La serena vida del “monstruo de Ecatepec”

Detención
  • 26/10/2025 00:00

El impacto mediático fue inmediato y masivo. Los medios nacionales e internacionales cubrieron el caso con detalle

En octubre de 2018, la ciudad de Ecatepec, Estado de México, se estremeció con la detención de un hombre que pasaría a la historia como uno de los asesinos seriales más macabros del país. Juan Carlos Hernández Bejar, de 33 años, fue arrestado junto a su pareja, Patricia Martínez Bernal, tras descubrir restos humanos en su vivienda. Lo que parecía una casa común se convirtió en escenario de un horror indescriptible, donde Hernández había cometido múltiples crímenes entre 2012 y 2018.

La captura ocurrió cuando la policía sorprendió a Hernández transportando restos humanos en una carriola. Ese hallazgo llevó a un registro exhaustivo de su vivienda, donde se encontraron cubetas con partes de cuerpos y pertenencias personales de las víctimas. La escena parecía salida de una película de terror: objetos cotidianos mezclados con indicios del más absoluto horror. Los vecinos, aterrados, no podían imaginar que allí se escondieran actos de tal crueldad.

Durante los interrogatorios, Hernández confesó haber asesinado a varias mujeres por odio hacia ellas. Afirmó que el Diablo le había ordenado cometer los crímenes y que su objetivo era alcanzar cien víctimas. Incluso reveló que vendía huesos de sus víctimas a personas que practicaban rituales de santería. La mezcla de superstición y fanatismo convirtió su historia en un caso emblemático de violencia extrema.

Lo que hizo aún más perturbador el caso fue la aparente normalidad con la que Hernández y su pareja convivían con sus hijos, mientras ocultaban sus crímenes. Nadie sospechaba de los ruidos extraños, del vaivén de desconocidos entrando y saliendo o de las desapariciones de jóvenes en la comunidad. Este aspecto del caso evidenció la facilidad con la que un asesino puede integrarse a la vida cotidiana y manipular la percepción de quienes lo rodean.

El impacto mediático fue inmediato y masivo. Los medios nacionales e internacionales cubrieron el caso con detalle, resaltando la brutalidad de los crímenes y el contraste entre la vida diaria de los perpetradores y la violencia que ejercían en secreto. La noticia sacudió a México, donde se generó un debate sobre violencia de género, impunidad y la capacidad del sistema judicial para detectar y sancionar a criminales de esta magnitud antes de que cometieran múltiples asesinatos.

El juicio de Hernández atrajo la atención nacional. En 2019, fue condenado a 70 años de prisión por los asesinatos de las mujeres. Su pareja, Patricia Martínez, también recibió sentencia por su participación en los crímenes.
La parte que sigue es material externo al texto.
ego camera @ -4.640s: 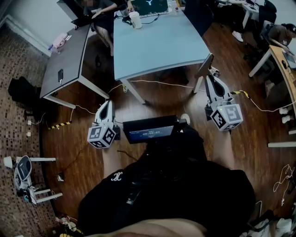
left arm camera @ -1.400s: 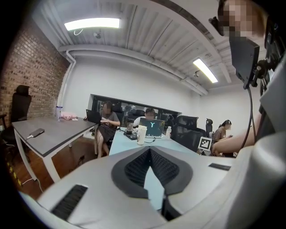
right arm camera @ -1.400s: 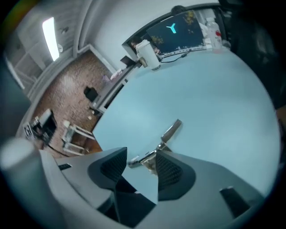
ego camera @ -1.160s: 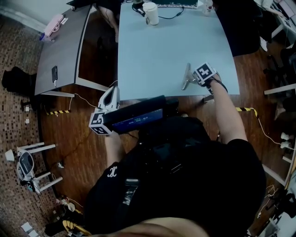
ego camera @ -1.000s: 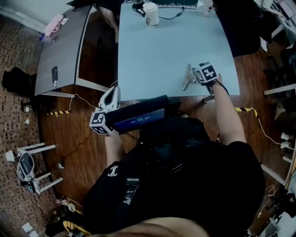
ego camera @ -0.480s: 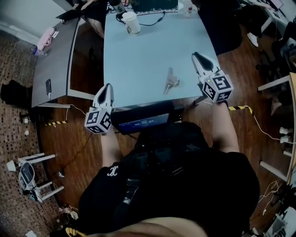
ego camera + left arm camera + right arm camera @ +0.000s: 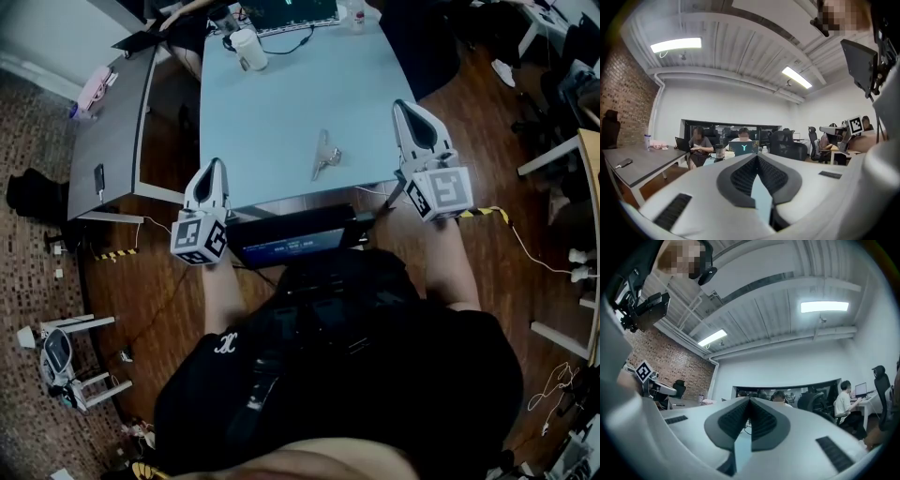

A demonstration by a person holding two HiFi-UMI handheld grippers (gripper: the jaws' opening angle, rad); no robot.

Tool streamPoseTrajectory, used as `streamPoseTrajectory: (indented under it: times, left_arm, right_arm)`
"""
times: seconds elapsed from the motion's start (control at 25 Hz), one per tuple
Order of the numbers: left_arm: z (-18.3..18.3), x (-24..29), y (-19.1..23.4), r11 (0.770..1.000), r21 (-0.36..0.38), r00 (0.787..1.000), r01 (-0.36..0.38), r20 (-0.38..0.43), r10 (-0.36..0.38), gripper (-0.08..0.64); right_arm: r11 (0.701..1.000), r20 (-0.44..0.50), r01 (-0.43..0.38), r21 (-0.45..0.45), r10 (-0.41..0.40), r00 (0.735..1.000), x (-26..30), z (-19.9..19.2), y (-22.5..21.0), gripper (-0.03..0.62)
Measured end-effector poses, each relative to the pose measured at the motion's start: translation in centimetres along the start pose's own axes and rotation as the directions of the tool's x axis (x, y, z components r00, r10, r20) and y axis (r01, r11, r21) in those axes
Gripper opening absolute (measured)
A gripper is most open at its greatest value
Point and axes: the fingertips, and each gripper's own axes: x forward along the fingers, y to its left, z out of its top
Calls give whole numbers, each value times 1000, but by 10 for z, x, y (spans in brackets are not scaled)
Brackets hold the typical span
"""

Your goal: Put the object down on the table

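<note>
The right hand-held gripper (image 7: pixel 405 106) is seen with its jaws brought fully together; they have just been closing, and nothing is caught between them. In the right gripper view (image 7: pixel 750 400) only the far side of the office is framed past the joined tips, so the gripper is judged to be raised and pointed roughly level. The left hand-held gripper (image 7: pixel 217 162) is likewise shut and empty, as is confirmed in the left gripper view (image 7: pixel 757 157).

The task's thing, a small metal object (image 7: pixel 323 155) that may be a bunch of keys, is found lying flat on the pale blue counter (image 7: pixel 272 103). It is placed ahead of and to the left of the right hand-held gripper, between the two grippers, and is touched by neither. Farther beyond it, at the counter's far end, a paper cup (image 7: pixel 247 49) and a laptop (image 7: pixel 291 11) can be made out.

The putting-down step is judged to be finished, with the object released and at rest. Little more is called for: both grippers need only be kept clear of the object so that it is not nudged toward the near edge.
</note>
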Motion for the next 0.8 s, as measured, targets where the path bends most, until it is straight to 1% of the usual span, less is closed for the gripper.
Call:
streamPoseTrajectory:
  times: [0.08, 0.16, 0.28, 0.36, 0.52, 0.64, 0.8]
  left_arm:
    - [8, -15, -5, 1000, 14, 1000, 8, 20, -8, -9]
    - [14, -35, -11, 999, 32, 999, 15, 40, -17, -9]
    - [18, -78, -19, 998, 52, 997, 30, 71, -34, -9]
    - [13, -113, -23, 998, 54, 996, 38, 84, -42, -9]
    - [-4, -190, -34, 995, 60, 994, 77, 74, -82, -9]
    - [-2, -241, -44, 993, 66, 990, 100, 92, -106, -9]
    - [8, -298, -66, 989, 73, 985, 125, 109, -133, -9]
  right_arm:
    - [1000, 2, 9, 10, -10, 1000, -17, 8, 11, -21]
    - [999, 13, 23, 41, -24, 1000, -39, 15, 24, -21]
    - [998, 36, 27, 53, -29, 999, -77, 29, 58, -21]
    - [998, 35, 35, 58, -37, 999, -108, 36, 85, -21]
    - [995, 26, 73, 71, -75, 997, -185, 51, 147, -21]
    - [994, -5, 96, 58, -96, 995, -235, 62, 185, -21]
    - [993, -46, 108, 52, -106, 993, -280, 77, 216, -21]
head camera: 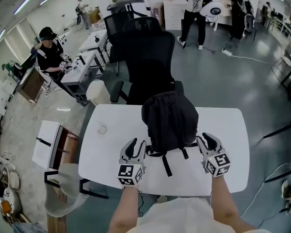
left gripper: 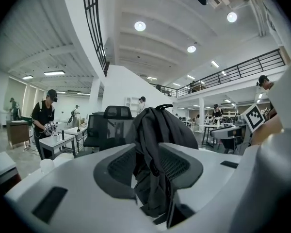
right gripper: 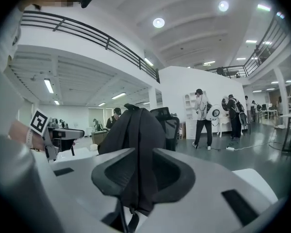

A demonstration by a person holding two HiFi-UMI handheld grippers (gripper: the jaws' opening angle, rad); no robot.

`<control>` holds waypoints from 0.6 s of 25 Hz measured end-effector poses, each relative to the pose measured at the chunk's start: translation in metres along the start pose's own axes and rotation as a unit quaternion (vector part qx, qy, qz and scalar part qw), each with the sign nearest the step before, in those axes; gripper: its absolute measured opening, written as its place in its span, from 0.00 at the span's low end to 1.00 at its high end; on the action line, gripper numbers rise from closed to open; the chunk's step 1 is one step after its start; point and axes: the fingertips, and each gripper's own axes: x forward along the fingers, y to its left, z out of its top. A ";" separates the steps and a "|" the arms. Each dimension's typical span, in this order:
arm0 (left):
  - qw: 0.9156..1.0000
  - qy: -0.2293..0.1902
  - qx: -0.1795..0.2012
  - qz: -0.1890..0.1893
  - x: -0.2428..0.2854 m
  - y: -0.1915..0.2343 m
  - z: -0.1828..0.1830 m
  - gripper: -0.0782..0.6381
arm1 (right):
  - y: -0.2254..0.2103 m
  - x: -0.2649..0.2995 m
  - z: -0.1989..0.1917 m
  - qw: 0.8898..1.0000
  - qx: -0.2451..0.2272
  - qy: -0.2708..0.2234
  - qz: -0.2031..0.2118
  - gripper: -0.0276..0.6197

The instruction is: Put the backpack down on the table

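Observation:
A black backpack (head camera: 169, 118) stands upright on the white table (head camera: 106, 149), near its middle. My left gripper (head camera: 137, 147) sits at the pack's lower left side and my right gripper (head camera: 205, 142) at its lower right side. In the left gripper view, dark folds of the backpack (left gripper: 157, 135) fill the gap between the jaws of the left gripper (left gripper: 153, 171), whose pads press on the fabric. The right gripper view shows the backpack (right gripper: 136, 135) with a strap hanging down, pinched between the pads of the right gripper (right gripper: 140, 176).
A black office chair (head camera: 148, 62) stands right behind the table's far edge. A small ring-like object (head camera: 103, 129) lies on the table's left part. A white cart (head camera: 51, 144) stands to the left, and desks with people are farther back.

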 end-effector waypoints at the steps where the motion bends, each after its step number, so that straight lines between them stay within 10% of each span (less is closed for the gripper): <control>1: 1.000 -0.003 0.003 -0.001 -0.002 0.000 0.003 0.33 | 0.002 -0.003 0.002 1.000 -0.003 -0.002 0.000 0.22; 15: 0.999 -0.029 0.022 -0.011 -0.025 -0.002 0.034 0.16 | 0.004 -0.022 0.038 0.999 -0.041 -0.024 -0.025 0.07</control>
La sentencia representó un cierre parcial a una historia que dejó cicatrices profundas en las familias de las víctimas. Sin embargo, la magnitud de los actos generó reflexión sobre los vacíos en la prevención de la violencia y la necesidad de políticas públicas más efectivas.

El caso de Hernández expuso un fenómeno inquietante: la combinación de violencia, superstición y manipulación psicológica. Sus crímenes no solo se fundamentaron en el deseo de controlar o eliminar a sus víctimas, sino que incorporaban elementos de rituales, creencias esotéricas y una lógica retorcida que lo llevó a justificarse de manera casi sobrenatural. Su figura trascendió la esfera del delito común y se convirtió en un referente de lo macabro.

Las autoridades reconocieron que estos crímenes reflejaban deficiencias sistémicas: falta de comunicación entre instituciones, insuficiencia en el seguimiento de desapariciones y una cultura de impunidad que permite que los crímenes se prolonguen. La sociedad, a través de medios, organizaciones civiles y redes de apoyo, comenzó a exigir más rigor y eficiencia en la prevención de feminicidios y protección de personas vulnerables.

Hoy, el nombre de Juan Carlos Hernández, “El Monstruo de Ecatepec”, permanece en la memoria colectiva como símbolo de horror y alerta. Su historia se utiliza para mostrar cómo la violencia extrema puede ocultarse detrás de una vida aparentemente normal y cómo la combinación de fanatismo, desequilibrio y falta de vigilancia puede convertir a una persona en un asesino serial que aterroriza a toda una comunidad.

Este caso recuerda que el mal puede residir en lo cotidiano, en casas comunes y barrios aparentemente tranquilos, y que la lucha contra la violencia requiere vigilancia, denuncia y acción de todos los sectores de la sociedad. La historia de Hernández impacta no solo por la crueldad de sus actos, sino por la capacidad de engañar a su entorno y aprovechar la indiferencia de quienes lo rodean.